Il en va ainsi, tout particulièrement dans la préparation et le fonctionnement des grandes conférences et plus généralement réunion intergouvernementales où des strapontins sont offerts aux « notables »: l’autre partie des ONG organise ses « contre sommets » et autres « forums alternatifs » qui ont pignon sur écrans et exerce une pression médiatique, tandis que l’information circule entre les deux scènes (il y a théâtralisation). On n’en est pas encore arrivé là concernant l’OIF et l’ASEAN, mais sans doute les ONG non créées par des institutions publiques font-elles le pari que c’est l’évolution qui se produira probablement

Ces deux questions permettent de comprendre un peu plus par quelles voies, parfois tortueuses, passe la conquête de leur autonomie par les ONG, notamment celles de l’alibi et du truchement, vis à vis d’organisations intergouvernementales peu ouvertes à leur endroit.

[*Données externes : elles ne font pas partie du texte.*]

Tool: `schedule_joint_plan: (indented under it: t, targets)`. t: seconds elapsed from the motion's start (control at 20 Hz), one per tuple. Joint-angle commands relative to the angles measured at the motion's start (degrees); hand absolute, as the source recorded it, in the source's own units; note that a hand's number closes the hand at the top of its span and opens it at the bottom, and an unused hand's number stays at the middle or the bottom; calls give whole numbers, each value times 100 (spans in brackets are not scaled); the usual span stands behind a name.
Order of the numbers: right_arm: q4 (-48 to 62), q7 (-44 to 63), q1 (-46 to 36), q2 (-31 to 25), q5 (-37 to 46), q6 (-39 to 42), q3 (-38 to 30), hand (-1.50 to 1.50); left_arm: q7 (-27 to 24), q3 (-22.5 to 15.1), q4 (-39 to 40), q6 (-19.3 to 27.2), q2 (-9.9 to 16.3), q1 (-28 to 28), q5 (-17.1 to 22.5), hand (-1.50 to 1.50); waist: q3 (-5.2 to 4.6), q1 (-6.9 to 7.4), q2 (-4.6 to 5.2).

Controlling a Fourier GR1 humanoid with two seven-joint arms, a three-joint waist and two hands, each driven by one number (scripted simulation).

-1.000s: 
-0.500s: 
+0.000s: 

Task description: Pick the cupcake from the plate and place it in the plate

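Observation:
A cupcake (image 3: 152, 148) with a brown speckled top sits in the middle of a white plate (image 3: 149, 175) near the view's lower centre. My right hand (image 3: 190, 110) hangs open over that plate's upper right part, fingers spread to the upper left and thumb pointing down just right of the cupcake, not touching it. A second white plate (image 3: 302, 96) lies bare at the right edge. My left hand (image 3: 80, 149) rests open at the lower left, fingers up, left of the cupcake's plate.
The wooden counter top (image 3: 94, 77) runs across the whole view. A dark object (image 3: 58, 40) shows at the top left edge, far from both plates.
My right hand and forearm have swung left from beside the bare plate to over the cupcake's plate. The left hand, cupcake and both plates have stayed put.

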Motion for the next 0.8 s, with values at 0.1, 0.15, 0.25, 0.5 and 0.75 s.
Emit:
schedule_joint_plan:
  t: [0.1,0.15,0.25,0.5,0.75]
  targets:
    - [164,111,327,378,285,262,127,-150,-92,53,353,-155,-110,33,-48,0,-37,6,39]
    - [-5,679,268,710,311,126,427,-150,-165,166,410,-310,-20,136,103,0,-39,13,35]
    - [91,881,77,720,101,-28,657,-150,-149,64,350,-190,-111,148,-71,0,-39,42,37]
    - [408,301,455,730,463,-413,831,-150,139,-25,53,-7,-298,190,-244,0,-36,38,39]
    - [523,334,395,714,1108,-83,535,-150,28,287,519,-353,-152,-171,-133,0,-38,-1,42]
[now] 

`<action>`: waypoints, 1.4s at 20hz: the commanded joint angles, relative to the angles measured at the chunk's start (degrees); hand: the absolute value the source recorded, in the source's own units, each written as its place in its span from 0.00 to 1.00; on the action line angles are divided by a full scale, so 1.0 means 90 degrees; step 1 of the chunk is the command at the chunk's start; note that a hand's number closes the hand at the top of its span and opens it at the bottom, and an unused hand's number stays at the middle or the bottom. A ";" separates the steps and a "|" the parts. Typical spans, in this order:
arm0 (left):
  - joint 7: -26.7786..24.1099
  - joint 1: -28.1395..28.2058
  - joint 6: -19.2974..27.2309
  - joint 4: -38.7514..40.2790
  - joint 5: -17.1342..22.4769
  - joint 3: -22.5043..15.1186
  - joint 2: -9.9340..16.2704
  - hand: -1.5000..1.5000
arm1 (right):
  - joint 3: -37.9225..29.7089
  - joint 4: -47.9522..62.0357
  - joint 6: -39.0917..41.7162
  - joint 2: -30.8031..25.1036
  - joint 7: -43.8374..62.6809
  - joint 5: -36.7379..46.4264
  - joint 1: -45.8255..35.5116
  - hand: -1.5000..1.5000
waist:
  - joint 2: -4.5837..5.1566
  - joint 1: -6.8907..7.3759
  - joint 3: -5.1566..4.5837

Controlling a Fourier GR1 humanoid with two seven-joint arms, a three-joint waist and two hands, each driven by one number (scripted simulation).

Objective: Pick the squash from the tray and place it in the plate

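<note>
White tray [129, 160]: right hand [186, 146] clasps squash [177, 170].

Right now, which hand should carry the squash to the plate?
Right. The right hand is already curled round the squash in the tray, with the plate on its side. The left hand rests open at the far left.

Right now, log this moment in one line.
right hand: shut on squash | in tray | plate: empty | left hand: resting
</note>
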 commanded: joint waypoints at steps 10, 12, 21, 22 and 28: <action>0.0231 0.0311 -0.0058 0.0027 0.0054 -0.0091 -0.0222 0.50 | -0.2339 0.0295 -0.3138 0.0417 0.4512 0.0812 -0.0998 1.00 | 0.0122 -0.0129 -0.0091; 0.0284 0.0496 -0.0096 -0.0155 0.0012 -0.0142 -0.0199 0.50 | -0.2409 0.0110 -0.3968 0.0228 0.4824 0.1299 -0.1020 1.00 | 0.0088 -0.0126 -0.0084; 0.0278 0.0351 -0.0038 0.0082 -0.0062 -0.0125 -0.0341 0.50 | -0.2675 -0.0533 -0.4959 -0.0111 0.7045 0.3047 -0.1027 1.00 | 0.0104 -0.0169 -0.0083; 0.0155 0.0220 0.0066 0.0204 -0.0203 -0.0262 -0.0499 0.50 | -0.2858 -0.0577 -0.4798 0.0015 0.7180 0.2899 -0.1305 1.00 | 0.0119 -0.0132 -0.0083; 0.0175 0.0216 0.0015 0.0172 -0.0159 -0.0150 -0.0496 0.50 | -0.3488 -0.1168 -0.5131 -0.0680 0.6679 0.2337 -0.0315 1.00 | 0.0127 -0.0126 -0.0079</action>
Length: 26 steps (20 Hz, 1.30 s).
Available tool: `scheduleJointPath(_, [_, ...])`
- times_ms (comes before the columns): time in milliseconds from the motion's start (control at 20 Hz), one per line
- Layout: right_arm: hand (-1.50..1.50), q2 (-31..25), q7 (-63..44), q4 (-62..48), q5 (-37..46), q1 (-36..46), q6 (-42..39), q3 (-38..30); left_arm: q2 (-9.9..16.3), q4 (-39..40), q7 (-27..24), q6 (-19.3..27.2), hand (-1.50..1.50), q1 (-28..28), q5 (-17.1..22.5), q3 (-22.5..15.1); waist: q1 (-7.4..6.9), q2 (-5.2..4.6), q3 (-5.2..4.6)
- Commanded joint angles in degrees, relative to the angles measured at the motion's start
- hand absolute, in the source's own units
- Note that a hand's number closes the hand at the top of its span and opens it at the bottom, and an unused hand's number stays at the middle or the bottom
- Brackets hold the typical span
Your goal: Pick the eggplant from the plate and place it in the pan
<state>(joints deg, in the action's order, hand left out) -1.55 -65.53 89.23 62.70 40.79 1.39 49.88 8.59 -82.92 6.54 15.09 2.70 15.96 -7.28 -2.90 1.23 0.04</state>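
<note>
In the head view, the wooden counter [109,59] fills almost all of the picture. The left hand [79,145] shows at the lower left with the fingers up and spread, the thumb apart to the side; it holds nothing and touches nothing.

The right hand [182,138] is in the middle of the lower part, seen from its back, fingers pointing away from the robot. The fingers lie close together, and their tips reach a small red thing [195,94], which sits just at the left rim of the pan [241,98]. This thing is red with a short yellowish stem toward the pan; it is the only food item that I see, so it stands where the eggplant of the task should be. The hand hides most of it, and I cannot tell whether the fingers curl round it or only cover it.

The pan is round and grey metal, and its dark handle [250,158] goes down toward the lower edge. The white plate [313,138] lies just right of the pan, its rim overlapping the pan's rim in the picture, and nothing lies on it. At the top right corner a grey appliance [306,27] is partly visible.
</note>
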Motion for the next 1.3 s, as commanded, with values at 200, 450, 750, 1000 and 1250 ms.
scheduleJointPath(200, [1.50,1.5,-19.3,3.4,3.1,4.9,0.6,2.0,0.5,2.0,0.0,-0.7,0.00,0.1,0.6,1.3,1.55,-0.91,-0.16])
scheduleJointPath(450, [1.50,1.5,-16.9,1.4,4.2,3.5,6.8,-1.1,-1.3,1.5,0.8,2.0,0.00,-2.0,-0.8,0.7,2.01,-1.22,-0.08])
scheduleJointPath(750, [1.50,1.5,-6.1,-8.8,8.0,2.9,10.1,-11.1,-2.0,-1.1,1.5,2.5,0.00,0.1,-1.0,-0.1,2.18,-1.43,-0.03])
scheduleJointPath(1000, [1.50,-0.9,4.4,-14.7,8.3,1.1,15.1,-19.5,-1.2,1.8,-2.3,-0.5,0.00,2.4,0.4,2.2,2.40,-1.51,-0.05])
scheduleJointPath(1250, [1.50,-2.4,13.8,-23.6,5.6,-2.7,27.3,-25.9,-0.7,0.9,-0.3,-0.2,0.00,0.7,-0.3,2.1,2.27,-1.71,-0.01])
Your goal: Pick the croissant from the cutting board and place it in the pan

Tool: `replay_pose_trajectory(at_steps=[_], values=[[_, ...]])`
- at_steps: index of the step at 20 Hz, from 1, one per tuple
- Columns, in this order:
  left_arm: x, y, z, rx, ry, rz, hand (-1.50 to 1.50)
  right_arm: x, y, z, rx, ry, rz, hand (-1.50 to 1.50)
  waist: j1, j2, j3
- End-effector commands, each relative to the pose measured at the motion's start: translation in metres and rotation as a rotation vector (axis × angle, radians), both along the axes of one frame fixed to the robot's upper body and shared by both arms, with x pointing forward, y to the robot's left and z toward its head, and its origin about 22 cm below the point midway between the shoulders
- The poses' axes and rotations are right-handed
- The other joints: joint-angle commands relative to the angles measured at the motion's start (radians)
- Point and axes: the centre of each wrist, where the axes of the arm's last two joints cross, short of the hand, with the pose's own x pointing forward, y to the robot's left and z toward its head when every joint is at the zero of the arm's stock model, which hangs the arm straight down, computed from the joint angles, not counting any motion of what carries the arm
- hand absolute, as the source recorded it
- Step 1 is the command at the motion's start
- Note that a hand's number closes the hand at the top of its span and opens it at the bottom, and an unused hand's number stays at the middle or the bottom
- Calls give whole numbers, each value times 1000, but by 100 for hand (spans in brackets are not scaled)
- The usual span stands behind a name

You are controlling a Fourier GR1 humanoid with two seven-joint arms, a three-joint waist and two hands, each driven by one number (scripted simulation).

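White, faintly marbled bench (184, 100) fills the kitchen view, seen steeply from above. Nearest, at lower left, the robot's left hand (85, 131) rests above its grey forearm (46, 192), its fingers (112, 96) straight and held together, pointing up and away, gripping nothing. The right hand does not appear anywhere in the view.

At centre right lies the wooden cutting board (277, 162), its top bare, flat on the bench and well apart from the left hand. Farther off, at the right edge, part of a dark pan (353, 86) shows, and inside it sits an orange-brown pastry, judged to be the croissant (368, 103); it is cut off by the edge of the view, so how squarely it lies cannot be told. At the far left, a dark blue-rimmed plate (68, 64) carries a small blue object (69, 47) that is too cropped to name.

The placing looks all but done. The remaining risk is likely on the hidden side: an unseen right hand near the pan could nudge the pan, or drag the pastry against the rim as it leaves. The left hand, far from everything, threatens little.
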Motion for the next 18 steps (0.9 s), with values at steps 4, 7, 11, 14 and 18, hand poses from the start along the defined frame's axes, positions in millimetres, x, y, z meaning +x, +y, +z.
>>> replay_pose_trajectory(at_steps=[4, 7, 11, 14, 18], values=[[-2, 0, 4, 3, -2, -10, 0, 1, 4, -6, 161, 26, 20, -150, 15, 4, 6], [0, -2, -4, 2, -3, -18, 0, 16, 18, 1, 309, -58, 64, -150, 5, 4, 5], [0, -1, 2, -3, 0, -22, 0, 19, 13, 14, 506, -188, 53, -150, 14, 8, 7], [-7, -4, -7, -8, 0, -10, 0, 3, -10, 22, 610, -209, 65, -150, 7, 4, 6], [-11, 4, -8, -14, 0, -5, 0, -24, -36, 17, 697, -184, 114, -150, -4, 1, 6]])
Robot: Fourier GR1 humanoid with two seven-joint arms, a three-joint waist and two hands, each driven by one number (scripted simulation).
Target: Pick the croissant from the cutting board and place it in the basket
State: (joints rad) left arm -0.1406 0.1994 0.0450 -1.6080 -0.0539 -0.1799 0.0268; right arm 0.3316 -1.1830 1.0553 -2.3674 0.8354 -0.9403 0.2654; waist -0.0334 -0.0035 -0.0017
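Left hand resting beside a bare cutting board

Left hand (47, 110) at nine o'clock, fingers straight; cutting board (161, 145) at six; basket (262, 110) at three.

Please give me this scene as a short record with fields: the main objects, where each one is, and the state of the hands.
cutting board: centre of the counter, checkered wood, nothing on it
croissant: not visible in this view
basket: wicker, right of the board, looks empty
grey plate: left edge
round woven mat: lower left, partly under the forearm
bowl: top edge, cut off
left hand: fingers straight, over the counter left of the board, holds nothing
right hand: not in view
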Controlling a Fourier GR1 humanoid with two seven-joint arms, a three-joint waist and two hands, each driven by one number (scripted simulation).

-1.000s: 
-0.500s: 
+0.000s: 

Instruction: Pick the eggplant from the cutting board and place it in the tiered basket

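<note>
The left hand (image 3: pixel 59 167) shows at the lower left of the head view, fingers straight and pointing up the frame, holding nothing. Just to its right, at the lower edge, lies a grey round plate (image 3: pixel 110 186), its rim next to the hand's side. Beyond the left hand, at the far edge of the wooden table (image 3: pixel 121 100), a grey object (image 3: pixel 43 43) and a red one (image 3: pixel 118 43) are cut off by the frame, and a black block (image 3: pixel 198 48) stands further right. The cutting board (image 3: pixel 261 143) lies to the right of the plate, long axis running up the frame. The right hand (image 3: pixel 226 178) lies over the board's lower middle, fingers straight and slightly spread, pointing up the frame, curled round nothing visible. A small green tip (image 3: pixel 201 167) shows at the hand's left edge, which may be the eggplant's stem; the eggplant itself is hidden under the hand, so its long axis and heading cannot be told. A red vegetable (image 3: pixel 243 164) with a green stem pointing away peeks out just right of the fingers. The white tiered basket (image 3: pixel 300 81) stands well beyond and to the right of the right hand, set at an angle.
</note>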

III. Deux modèles alternatifs : Banque mondiale, Union européenne et

un de leurs épigones, l’Union Africaine

Le régime conçu par l’Organisation des Nations Unies, s’il est largement répandu et imité, n’est pas le seul. Plusieurs organisations intergouvernementales ont cherché à organiser d’autres modes de relations avec leur environnement. Cette ingénierie organisationnelle exprime des conceptions très différentes tant sur les organisations des sociétés civiles avec lesquelles elles souhaitent coopérer que quant à la hiérarchie qu’elles établissent entre les acteurs internationaux.

On présentera ici deux institutions qui ont conçu des régimes originaux et fort différents, la Banque Mondiale et l’Union Européenne. Pour illustrer la force de conviction qui est la leur, on présentera une toute jeune institution, l’Union Africaine, qui s’apprête à en tenter la synthèse.

Ces modèles sont originaux, mais aussi contestés : Banque Mondiale et Union Européenne, en dépit de leur inventivité dans leurs rapports avec les organisations des sociétés civiles, se sont trouvées tout autant violemment agressées, au cours de ces dernières années, que des institutions comme le Fonds Monétaire International, l’Organisation pour la Coopération en Europe, l’Organisation Mondiale du Commerce ou encore cette entité politique qu’est le G 7- G 8, toutes dénuées de mécanisme de concertation avec les ONG,. La dureté de la contestation qui vise aujourd’hui Banque Mondiale et Union Européenne contraste avec l’empathie présidant aux relations entre les institutions du système des Nations unies et les ONG. Cette différence est souvent mise, au moins partiellement, sur le compte d’une mauvaise gestion des relations avec ces dernières. Essayons de comprendre.